Reaching out to the Newly Diagnosed

At least once a month, someone contacts me to talk to them, their co-worker, relative, friend or acquaintance, who was recently diagnosed with Parkinson’s Disease.   I always try to find time to talk to the newly diagnosed because it is so important for them to connect with someone who has Parkinson’s as soon as possible.  I am not a psychologist or a social worker, but I have lived with PD for almost 10 years. As a result, I have a different perspective to bring to the table.   It makes such a difference to speak to someone  who has been living with the disease, who can understand what you are going through and help guide you through the labyrinth of PD terms, treatments, and more.  But most of all it helps to see someone who is thriving in spite of the disease.  Most people have never met anyone who is living well with PD, so they are scared about the future, the great unknown looming before them.  It can be so overwhelming.  I wish there had been someone for me to talk to when I was newly diagnosed.   Instead, I had to rely on the information I could find through books and the internet.  And not all of that is very reliable.

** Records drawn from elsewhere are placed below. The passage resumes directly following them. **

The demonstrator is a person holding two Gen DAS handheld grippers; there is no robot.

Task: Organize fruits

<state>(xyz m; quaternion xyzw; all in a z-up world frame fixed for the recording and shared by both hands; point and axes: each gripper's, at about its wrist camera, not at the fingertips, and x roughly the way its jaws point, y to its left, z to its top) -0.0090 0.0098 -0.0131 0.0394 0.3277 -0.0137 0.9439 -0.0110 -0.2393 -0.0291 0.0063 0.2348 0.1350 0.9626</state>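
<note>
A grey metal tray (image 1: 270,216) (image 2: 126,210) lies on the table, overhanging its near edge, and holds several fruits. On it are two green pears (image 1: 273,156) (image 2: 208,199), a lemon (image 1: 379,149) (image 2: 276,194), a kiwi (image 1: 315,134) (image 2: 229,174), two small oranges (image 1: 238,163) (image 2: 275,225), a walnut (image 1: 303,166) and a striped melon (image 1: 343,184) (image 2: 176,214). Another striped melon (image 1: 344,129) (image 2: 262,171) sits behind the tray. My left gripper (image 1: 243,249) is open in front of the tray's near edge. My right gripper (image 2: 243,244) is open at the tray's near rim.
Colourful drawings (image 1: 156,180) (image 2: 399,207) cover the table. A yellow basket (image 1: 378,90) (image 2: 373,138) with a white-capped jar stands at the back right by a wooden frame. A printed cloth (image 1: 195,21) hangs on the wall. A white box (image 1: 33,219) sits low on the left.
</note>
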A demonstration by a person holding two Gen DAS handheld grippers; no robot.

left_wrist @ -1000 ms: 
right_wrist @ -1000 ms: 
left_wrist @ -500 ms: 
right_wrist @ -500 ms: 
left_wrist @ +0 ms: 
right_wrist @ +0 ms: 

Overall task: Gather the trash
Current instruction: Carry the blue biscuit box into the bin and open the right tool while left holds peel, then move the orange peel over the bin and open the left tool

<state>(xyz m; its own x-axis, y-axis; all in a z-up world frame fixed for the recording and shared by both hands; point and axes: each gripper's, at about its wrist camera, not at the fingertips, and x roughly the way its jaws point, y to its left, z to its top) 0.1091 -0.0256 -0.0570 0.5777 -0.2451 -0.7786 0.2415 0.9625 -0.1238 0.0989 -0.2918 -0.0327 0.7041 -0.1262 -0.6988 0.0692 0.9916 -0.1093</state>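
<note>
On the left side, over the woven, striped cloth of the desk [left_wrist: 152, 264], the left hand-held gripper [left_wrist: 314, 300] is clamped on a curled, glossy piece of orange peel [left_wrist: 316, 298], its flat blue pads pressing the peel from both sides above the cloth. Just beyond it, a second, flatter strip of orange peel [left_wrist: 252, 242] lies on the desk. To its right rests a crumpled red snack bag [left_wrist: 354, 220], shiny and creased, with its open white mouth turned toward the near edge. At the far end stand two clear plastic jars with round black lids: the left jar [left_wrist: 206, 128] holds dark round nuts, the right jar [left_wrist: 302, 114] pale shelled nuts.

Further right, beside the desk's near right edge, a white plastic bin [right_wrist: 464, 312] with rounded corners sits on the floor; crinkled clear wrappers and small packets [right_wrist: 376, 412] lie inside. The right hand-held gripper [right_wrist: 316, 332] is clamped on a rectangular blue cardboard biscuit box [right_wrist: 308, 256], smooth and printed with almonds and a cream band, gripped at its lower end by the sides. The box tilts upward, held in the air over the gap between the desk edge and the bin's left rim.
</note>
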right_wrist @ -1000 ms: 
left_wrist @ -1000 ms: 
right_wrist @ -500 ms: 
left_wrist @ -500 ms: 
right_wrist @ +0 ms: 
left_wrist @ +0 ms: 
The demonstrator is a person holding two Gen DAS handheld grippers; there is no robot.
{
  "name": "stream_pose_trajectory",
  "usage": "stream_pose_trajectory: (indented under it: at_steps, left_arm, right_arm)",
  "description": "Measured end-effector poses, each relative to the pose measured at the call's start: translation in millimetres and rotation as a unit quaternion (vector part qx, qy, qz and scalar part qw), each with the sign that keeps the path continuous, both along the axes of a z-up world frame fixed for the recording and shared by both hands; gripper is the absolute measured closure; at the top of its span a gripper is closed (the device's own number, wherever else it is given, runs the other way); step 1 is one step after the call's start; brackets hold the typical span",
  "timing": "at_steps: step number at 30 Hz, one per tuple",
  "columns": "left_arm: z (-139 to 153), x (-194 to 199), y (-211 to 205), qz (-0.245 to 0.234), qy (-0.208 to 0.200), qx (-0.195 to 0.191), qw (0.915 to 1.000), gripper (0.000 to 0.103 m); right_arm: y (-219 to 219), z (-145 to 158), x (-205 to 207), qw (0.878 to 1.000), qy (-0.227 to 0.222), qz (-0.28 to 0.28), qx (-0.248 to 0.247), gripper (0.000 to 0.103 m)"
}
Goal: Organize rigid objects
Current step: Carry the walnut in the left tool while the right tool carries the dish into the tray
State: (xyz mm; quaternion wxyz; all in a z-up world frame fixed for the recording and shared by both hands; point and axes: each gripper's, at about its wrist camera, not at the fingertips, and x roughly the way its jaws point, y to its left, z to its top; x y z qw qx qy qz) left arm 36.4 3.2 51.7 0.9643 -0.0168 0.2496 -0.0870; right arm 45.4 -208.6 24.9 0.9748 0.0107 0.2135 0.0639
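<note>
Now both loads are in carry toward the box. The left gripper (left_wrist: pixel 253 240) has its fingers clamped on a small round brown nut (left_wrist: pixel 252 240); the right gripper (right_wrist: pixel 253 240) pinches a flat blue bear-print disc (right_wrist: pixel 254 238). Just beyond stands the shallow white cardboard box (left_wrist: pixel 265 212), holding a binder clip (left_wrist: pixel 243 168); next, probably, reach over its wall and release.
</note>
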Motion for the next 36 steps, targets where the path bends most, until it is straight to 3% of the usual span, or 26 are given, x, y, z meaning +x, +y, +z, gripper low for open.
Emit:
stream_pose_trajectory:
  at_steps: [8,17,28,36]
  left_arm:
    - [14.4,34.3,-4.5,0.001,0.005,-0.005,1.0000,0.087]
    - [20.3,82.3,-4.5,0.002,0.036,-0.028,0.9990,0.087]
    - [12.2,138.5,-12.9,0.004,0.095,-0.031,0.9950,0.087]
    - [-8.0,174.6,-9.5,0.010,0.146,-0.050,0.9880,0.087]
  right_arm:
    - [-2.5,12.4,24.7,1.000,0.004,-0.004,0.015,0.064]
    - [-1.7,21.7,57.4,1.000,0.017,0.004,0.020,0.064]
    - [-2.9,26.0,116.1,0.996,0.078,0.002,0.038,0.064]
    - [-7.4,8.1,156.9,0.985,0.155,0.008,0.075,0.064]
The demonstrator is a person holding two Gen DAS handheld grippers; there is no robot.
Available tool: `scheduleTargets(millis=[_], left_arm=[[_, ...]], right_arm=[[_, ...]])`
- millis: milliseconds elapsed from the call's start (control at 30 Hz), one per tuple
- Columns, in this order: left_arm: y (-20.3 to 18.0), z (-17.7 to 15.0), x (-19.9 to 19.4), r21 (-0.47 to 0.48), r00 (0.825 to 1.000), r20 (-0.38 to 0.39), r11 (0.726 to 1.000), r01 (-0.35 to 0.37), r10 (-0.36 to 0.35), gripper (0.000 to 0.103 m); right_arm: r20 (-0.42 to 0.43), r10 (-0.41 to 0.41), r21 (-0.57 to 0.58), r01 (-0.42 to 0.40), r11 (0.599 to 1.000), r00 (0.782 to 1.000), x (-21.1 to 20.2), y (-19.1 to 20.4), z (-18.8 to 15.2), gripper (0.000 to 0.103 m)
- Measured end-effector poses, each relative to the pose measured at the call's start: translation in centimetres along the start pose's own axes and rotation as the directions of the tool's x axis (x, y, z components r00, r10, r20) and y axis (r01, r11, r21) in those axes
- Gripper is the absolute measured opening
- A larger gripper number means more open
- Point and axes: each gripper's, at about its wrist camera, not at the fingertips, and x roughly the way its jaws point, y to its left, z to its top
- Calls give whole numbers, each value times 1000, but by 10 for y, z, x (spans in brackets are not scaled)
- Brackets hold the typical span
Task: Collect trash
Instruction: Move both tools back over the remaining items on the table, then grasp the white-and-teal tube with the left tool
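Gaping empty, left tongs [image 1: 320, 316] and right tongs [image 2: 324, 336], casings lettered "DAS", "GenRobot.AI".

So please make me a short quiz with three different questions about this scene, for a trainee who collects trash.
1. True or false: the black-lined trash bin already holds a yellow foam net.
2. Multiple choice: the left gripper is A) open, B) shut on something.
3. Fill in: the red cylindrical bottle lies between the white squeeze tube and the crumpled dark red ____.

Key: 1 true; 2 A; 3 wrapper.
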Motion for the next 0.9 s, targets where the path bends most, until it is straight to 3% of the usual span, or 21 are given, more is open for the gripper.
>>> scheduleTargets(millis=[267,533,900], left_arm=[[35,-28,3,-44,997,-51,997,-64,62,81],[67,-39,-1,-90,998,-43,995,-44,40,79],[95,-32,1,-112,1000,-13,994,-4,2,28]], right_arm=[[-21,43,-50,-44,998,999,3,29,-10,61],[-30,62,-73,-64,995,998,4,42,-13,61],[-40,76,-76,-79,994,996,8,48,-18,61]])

PeanutsLucyDoctorSo how much did you actually hear after the doctor said those three little words:  “You have Parkinson’s”?  If you are like most people, you did not hear anything else for the rest of your appointment.  Your doctor hands you a prescription and maybe something from the Fox Foundation to read, and says come back in three months.  You get home and you have no clue what the future has in store for you.   The three months until your next visit can seem like years when you finally start thinking clearly enought to realize you have so many unanswered questions.  This is the time when having a patient mentor to talk to is so important.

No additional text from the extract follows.